Exercise brief:
Give the listing below again in full, exactly as written.

[Start of Attachment]

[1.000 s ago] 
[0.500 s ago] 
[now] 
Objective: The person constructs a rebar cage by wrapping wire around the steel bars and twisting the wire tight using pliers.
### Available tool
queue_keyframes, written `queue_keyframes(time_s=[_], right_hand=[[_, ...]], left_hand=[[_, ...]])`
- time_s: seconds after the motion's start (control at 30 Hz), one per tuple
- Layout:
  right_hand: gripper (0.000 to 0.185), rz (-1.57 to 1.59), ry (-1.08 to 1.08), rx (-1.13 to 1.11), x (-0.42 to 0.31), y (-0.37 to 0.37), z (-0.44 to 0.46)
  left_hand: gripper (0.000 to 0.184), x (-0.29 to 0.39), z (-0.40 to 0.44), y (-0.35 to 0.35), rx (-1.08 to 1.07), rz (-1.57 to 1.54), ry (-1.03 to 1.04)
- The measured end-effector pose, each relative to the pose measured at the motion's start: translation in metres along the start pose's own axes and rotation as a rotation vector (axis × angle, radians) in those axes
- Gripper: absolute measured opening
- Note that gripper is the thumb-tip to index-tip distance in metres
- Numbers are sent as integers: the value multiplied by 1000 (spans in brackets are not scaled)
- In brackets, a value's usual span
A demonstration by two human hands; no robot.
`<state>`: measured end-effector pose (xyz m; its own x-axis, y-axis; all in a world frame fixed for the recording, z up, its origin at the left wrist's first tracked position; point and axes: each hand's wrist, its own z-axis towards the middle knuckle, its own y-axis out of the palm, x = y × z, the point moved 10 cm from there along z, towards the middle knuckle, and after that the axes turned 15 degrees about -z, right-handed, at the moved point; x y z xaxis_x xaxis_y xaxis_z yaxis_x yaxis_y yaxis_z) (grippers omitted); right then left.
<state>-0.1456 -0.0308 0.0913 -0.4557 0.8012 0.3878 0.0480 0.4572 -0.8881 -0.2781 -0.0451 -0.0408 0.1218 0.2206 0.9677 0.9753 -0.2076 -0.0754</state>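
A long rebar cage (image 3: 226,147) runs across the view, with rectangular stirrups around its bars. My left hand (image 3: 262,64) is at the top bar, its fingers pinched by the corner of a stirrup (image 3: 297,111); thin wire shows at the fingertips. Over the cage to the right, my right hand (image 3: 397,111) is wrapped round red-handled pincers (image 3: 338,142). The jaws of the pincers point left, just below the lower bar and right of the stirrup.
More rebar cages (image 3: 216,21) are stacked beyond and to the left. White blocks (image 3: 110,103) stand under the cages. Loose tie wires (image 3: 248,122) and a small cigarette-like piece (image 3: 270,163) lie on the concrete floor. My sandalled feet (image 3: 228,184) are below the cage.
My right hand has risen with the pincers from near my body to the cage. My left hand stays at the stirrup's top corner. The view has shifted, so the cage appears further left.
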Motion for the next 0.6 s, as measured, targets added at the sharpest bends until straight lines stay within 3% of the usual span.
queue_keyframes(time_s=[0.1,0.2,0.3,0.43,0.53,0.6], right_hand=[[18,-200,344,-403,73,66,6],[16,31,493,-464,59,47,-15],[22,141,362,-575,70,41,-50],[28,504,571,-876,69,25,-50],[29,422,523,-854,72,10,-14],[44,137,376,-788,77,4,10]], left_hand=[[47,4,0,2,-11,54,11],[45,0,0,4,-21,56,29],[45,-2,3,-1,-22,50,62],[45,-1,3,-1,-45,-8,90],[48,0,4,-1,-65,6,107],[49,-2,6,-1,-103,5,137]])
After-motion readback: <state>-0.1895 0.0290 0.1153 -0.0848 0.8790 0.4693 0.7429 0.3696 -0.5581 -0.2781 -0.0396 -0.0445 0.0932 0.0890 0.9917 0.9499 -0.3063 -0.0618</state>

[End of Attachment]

Solution to this task:
[1.000 s ago] 
[0.500 s ago] 
[now] 
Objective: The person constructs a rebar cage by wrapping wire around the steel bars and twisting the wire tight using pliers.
### Available tool
queue_keyframes, written `queue_keyframes(time_s=[_], right_hand=[[_, ...]], left_hand=[[_, ...]])`
- time_s: seconds after the motion's start (control at 30 Hz), one per tuple
- Layout:
  right_hand: gripper (0.000 to 0.185), rz (-1.57 to 1.59), ry (-1.08 to 1.08), rx (-1.13 to 1.11), x (-0.42 to 0.31), y (-0.37 to 0.37), z (-0.44 to 0.46)
  left_hand: gripper (0.000 to 0.184), x (-0.29 to 0.39), z (-0.40 to 0.44), y (-0.35 to 0.35), rx (-1.08 to 1.07), rz (-1.57 to 1.54), ry (-1.03 to 1.04)
- The measured end-effector pose, each relative to the pose measured at the motion's start: translation in metres along the start pose's own axes and rotation as a rotation vector (axis × angle, radians) in those axes
- Gripper: absolute measured opening
- Note that gripper is the thumb-tip to index-tip distance in metres
- Numbers are sent as integers: the value multiplied by 1000 (spans in brackets are not scaled)
- In brackets, a value's usual span
A demonstration by two human hands; no robot.
`<state>`: measured end-effector pose (xyz m; its own x-axis, y-axis; all in a world frame fixed for the recording, z up, its origin at the left wrist's first tracked position; point and axes: each hand's wrist, its own z-axis towards the middle knuckle, its own y-axis out of the palm, x = y × z, the point moved 10 cm from there along z, towards the middle knuckle, and after that the axes turned 15 degrees about -z, right-handed, at the moved point; x y z xaxis_x xaxis_y xaxis_z yaxis_x yaxis_y yaxis_z) (grippers omitted); right then left.
<state>-0.1456 -0.0308 0.0913 -0.4557 0.8012 0.3878 0.0480 0.4572 -0.8881 -0.2781 -0.0451 -0.0408 0.1218 0.2206 0.9677 0.9753 -0.2076 -0.0754</state>
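A long rebar cage (image 3: 226,147) runs across the view, with rectangular stirrups around its bars. My left hand (image 3: 262,64) is at the top bar, its fingers pinched by the corner of a stirrup (image 3: 297,111); thin wire shows at the fingertips. Over the cage to the right, my right hand (image 3: 397,111) is wrapped round red-handled pincers (image 3: 338,142). The jaws of the pincers point left, just below the lower bar and right of the stirrup.
More rebar cages (image 3: 216,21) are stacked beyond and to the left. White blocks (image 3: 110,103) stand under the cages. Loose tie wires (image 3: 248,122) and a small cigarette-like piece (image 3: 270,163) lie on the concrete floor. My sandalled feet (image 3: 228,184) are below the cage.
My right hand has risen with the pincers from near my body to the cage. My left hand stays at the stirrup's top corner. The view has shifted, so the cage appears further left.
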Motion for the next 0.6 s, as measured, targets added at the sharpest bends until straight lines stay within 3% of the usual span.
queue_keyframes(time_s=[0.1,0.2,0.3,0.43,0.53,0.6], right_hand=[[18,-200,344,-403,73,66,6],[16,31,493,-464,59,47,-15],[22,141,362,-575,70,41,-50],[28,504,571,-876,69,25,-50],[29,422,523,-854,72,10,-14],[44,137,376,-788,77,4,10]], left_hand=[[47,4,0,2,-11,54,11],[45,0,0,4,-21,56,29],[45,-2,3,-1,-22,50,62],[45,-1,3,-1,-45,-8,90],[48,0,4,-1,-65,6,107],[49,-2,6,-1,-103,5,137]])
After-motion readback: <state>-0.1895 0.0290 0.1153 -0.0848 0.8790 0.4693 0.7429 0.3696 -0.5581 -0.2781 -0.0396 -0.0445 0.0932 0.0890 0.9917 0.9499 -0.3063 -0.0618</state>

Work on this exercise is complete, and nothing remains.